* INSTRUCTIONS TO FOLLOW
What lines below include the word "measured"? Copy each one.

* PROVIDED ENTRIES
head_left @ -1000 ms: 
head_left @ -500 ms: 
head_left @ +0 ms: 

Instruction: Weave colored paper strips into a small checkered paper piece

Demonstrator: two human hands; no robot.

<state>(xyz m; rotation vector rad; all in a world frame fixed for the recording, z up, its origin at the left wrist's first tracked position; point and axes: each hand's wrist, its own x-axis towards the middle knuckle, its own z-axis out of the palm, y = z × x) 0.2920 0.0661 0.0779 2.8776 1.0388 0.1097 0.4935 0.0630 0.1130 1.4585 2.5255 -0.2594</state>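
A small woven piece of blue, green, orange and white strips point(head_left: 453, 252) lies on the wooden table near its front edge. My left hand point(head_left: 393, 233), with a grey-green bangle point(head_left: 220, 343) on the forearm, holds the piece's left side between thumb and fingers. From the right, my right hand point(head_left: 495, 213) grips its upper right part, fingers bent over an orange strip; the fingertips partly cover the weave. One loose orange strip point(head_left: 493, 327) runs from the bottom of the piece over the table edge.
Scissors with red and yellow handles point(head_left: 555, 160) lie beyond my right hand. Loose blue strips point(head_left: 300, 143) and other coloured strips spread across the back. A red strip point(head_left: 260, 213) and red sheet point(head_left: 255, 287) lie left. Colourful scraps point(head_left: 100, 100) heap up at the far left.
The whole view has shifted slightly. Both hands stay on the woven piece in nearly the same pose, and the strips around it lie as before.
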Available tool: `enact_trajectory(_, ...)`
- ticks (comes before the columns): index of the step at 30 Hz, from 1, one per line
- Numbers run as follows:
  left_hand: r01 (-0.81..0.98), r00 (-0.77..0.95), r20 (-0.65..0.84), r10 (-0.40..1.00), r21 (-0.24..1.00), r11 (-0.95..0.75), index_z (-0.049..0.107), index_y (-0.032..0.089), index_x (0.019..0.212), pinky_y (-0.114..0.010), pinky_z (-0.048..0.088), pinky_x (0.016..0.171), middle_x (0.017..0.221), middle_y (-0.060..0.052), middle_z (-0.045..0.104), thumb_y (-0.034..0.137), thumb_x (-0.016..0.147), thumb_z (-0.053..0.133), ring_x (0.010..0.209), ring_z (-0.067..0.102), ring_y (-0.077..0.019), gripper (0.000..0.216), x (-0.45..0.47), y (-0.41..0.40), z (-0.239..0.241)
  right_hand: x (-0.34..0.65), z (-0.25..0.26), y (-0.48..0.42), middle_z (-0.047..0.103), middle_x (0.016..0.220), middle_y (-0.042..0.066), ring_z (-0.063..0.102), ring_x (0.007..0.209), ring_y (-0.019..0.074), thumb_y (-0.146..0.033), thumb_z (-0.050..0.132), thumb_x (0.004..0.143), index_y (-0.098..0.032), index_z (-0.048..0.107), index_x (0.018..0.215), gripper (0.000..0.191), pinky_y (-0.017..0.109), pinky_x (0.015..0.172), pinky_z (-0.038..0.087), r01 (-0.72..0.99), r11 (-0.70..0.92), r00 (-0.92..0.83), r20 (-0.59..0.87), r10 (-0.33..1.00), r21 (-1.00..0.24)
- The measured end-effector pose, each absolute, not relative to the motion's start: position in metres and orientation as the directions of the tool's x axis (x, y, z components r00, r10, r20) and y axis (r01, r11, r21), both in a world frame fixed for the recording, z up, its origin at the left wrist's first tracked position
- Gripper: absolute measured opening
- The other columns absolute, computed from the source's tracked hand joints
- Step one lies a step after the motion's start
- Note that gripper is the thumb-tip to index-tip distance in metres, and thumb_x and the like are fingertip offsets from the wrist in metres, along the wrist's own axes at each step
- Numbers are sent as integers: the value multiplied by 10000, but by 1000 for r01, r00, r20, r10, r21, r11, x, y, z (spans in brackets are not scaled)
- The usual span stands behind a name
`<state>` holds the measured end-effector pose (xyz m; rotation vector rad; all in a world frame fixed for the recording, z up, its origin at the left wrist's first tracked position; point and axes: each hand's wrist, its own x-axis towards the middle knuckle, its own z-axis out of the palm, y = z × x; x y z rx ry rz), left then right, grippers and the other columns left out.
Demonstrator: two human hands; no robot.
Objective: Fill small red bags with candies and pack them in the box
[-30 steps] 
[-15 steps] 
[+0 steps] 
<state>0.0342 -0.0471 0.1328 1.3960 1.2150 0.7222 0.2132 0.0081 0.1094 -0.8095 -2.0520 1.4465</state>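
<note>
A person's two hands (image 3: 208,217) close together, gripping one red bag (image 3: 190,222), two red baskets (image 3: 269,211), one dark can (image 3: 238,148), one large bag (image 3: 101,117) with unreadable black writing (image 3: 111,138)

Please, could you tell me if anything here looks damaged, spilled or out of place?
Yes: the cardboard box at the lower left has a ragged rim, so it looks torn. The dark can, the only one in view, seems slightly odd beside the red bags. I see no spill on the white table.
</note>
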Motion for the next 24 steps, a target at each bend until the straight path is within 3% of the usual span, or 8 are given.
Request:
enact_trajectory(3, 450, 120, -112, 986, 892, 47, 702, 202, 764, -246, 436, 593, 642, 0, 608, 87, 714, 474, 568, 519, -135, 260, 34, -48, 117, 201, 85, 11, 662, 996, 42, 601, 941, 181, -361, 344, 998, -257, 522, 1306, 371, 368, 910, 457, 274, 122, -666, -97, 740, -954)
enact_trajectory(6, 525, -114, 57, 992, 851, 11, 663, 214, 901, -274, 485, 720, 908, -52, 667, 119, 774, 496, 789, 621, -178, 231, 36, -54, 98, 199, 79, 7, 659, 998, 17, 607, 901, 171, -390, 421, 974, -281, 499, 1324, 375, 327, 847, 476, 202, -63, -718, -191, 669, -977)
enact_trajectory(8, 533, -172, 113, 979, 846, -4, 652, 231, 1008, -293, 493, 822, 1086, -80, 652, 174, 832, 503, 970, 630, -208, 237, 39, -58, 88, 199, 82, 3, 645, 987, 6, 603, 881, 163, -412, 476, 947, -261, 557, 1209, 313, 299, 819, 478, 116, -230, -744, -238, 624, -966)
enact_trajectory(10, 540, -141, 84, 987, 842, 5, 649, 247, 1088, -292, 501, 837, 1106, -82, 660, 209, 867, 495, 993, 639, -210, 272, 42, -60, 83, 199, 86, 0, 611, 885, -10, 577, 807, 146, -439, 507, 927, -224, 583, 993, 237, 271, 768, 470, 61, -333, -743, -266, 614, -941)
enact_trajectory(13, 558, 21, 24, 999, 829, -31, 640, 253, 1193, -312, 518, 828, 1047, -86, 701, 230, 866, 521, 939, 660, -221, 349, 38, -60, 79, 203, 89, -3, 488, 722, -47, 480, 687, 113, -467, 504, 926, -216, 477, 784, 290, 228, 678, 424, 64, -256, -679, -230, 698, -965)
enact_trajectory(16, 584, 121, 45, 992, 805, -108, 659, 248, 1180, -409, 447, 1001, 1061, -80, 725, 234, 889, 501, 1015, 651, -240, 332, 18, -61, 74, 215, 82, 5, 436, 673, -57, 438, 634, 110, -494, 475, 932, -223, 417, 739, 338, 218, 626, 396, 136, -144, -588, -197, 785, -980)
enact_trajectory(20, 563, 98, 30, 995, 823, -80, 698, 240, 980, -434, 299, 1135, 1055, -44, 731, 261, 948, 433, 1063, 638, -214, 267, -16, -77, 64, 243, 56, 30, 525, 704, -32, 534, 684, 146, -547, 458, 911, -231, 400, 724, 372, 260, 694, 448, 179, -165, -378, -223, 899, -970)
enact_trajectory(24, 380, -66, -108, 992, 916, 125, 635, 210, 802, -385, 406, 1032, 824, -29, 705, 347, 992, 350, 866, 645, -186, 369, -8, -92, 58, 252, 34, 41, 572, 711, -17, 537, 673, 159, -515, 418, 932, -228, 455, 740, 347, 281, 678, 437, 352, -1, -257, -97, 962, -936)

* ANSWER SPACE
- The measured end-effector pose, each absolute, not relative to the motion's start: position in metres and orientation as the directions of the tool's x axis (x, y, z components r00, r10, r20) and y axis (r01, r11, r21), both in a world frame fixed for the recording, z up, its origin at the left wrist's first tracked position
- Gripper: absolute measured opening
`<state>` holds the measured end-effector pose (xyz m; rotation vector rad; all in a world frame fixed for the recording, z up, its origin at the left wrist's first tracked position; point and axes: each hand's wrist, its own x-axis towards the middle knuckle, its own z-axis out of the palm, y = z × x; x y z rx ry rz), left then right, grippers and the other columns left out.

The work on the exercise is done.